**Exercise description**
Output consists of the line that contains "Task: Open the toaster" plus every later line of the material below, each one duplicated exactly.

**Entries shown**
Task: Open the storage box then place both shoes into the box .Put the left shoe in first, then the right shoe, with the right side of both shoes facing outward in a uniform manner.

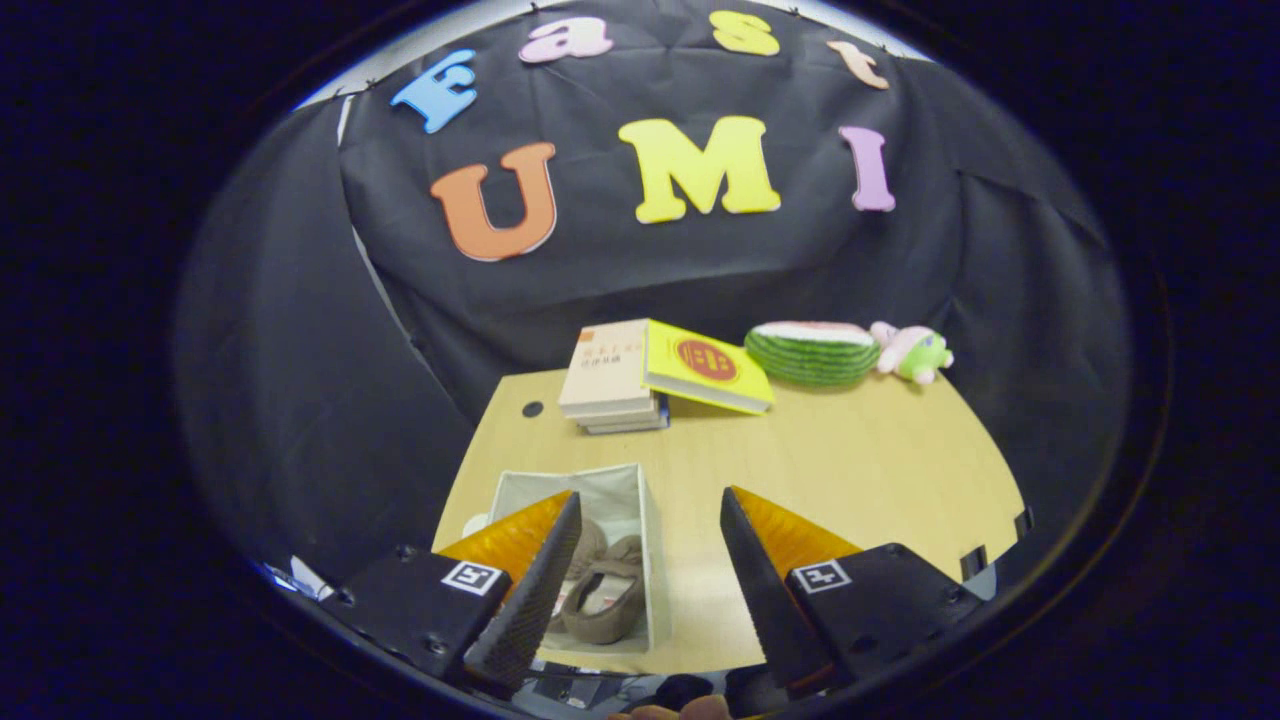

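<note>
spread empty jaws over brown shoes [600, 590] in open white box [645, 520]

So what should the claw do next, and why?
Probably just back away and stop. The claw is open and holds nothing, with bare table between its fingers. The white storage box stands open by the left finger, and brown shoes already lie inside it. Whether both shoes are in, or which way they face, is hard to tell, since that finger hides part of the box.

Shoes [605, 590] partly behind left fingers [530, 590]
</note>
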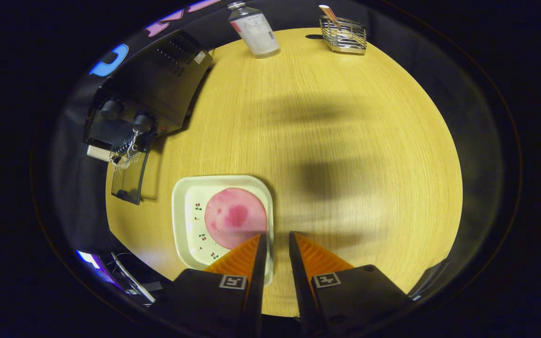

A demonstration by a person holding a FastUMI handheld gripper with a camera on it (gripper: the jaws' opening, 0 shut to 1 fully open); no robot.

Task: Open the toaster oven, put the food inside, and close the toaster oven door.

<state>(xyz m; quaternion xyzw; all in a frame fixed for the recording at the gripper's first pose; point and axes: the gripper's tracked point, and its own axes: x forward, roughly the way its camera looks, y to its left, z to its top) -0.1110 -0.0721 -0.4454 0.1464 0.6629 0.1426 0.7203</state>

**Solution to the exercise**
Task: Open the toaster oven, put the food inside, and close the toaster oven door.

<state>(xyz m; quaternion xyzw; all in a frame fixed for the recording at the gripper's first pose; point and axes: the gripper's tracked point, and its own axes: x forward, roughly the way its camera looks, y to its left, z to its top) -0.1110 -0.0721 -0.4454 0.1464 0.6629 0.1426 0.7203</state>

The exercise is done, and nothing more is needed.